- Directed by: Yeşim Ustaoğlu
- Written by: Yeşim Ustaoğlu
- Produced by: Titus Kreyenberg; Yeşim Ustaoğlu; Marianne Slot; Klaudia Śmieja-Rostworowska; Eliza Oczkowska;
- Starring: Funda Eryiğit; Ecem Uzun; Mehmet Kurtuluş; Okan Yalabık;
- Cinematography: Michael Hammon
- Edited by: Agnieszka Glińska; Svetolik Mica Zajc;
- Music by: Antoni Komasa-Lazarkiewicz
- Production companies: Unafilm; Ustaoglu Film; Slot Machine; in association with Aeroplan Film;
- Release date: 11 September 2016 (Toronto International Film Festival);
- Countries: Turkey; Germany; Poland; France;
- Language: Turkish

= Clair Obscur (2016 film) =

2016 Turkish drama film

Clair Obscur (Tereddüt) is a 2016 Turkish drama film directed by Yeşim Ustaoğlu.

==Synopsis==
Chehnaz, an attractive, modern woman and her husband Cem live in a hip neighbourhood in Istanbul. Chehnaz has been assigned to a public hospital in a small, remote seaside town to complete her mandatory 2-year duty as an aspiring psychiatrist.

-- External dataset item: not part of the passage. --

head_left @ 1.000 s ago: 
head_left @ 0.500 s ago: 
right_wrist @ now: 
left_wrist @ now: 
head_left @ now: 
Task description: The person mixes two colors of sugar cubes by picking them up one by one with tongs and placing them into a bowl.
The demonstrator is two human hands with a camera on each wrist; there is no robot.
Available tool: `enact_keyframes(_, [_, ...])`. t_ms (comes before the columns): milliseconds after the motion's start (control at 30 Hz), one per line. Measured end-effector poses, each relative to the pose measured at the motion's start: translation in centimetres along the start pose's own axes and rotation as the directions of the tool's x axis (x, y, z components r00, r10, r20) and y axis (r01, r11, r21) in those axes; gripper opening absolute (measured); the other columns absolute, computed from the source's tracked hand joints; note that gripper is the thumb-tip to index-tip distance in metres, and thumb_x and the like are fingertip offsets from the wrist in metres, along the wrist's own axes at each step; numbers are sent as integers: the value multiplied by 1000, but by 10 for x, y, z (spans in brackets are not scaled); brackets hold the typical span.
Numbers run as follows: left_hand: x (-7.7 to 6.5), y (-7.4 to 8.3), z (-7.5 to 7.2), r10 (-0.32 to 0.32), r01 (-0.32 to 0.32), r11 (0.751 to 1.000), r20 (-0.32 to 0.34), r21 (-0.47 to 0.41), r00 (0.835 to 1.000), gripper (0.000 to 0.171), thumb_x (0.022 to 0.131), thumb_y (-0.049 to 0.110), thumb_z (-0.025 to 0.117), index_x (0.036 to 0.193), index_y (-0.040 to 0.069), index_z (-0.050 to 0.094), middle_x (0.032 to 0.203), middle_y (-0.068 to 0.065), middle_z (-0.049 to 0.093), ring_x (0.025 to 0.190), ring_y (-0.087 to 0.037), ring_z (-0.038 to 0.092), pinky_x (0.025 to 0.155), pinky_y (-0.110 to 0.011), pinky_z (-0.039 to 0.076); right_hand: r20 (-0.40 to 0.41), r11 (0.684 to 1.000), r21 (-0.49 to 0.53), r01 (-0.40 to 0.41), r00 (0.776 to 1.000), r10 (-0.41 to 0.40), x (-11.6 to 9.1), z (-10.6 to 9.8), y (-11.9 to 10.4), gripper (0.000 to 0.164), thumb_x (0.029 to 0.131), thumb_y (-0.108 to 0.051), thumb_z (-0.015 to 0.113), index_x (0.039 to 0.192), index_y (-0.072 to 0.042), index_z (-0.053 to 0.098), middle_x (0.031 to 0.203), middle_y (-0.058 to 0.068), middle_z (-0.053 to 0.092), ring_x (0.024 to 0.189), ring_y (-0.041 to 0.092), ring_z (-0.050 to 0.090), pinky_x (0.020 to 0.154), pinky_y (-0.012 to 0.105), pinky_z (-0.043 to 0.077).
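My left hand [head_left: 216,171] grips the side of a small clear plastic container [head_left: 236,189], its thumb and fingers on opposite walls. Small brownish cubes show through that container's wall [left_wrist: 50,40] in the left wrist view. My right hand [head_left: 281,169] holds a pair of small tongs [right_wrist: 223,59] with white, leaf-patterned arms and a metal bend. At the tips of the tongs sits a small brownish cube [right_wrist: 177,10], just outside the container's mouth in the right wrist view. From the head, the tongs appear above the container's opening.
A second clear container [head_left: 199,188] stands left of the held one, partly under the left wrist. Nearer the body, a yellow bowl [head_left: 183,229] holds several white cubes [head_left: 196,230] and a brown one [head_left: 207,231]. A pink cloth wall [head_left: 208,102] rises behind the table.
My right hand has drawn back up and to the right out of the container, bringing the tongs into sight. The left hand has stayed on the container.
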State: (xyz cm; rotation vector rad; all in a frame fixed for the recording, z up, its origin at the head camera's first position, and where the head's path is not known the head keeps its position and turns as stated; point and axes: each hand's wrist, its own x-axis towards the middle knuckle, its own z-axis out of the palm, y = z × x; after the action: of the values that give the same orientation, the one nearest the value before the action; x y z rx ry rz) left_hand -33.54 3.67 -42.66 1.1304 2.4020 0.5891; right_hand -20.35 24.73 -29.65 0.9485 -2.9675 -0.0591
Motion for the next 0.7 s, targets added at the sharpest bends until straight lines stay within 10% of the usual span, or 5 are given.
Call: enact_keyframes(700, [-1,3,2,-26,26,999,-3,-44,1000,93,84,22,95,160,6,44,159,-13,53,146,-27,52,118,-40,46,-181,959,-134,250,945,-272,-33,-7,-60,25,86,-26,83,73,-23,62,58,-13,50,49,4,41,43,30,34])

While treating her patients during the week, she's mostly looking forward to the weekend and their Istanbul lives. However, during this routine, Chehnaz' sexual problem with her husband becomes more evident - a problem that she is not able to face. After a stormy night the course of Chehnaz's life is changed forever when she meets Elmas, a young woman from the town, who was married-off to a distant relative. Elmas survives as best she can far away from her family in a hostile environment with an older man she doesn't love.

==Reception==
The Film Stage gave the film "A−", while CineVue gave it 4/5. The Hollywood Reporter praised the film, saying "Stunning newcomer Ecem Uzun electrifies an intimate women's drama." Similarly, Screen Daily wrote "Ecem Uzun is unnervingly convincing as a girl left traumatised by her marriage, catatonic in her silences and raging like a trapped animal in panic and terror at what fresh ordeal might lie ahead". Exclaim! rated it 7/10.

===Accolades===
The film won several awards including best picture at the 53rd Antalya International Film Festival.

At the 2016 Haifa International Film Festival, Clair Obscur received a special mention in the Mediterranean Golden Anchor Competition.